This is an automated email from the ASF dual-hosted git repository.
rexxiong pushed a commit to branch main
in repository https://gitbox.apache.org/repos/asf/celeborn.git
The following commit(s) were added to refs/heads/main by this push:
new 74c1ec0a7 [CELEBORN-1670] Avoid swallowing InterruptedException in
ShuffleClientImpl
74c1ec0a7 is described below
commit 74c1ec0a7fcc4d9efb26d9b96901234eb76e22cd
Author: jiang13021 <[email protected]>
AuthorDate: Mon Dec 16 11:26:17 2024 +0800
[CELEBORN-1670] Avoid swallowing InterruptedException in ShuffleClientImpl
### What changes were proposed in this pull request?
As title.
### Why are the changes needed?
In the ShuffleClientImpl, methods such as pushData and pushMergedData might
encounter interruptions during message transmission via the TransportClient.
However, the InterruptedException may be ignored, as it is handled as a
standard exception.

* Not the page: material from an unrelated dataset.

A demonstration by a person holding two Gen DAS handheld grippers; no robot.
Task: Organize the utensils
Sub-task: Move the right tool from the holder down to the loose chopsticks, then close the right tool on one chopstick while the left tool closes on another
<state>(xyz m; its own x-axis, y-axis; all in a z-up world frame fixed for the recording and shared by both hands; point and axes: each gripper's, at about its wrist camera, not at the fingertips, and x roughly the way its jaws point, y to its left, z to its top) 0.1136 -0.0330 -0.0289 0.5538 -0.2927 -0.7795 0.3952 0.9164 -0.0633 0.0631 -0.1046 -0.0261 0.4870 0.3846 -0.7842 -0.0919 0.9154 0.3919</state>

As a result, the ShuffleClientImpl continues its
operation(retry or revive) even when an InterruptedException occurs.
### Does this PR introduce _any_ user-facing change?
No
### How was this patch tested?
Add UT:
org.apache.celeborn.client.ShuffleClientSuiteJ#testPushDataAndInterrupted
Closes #2849 from jiang13021/interrupt_in_shuffle_client.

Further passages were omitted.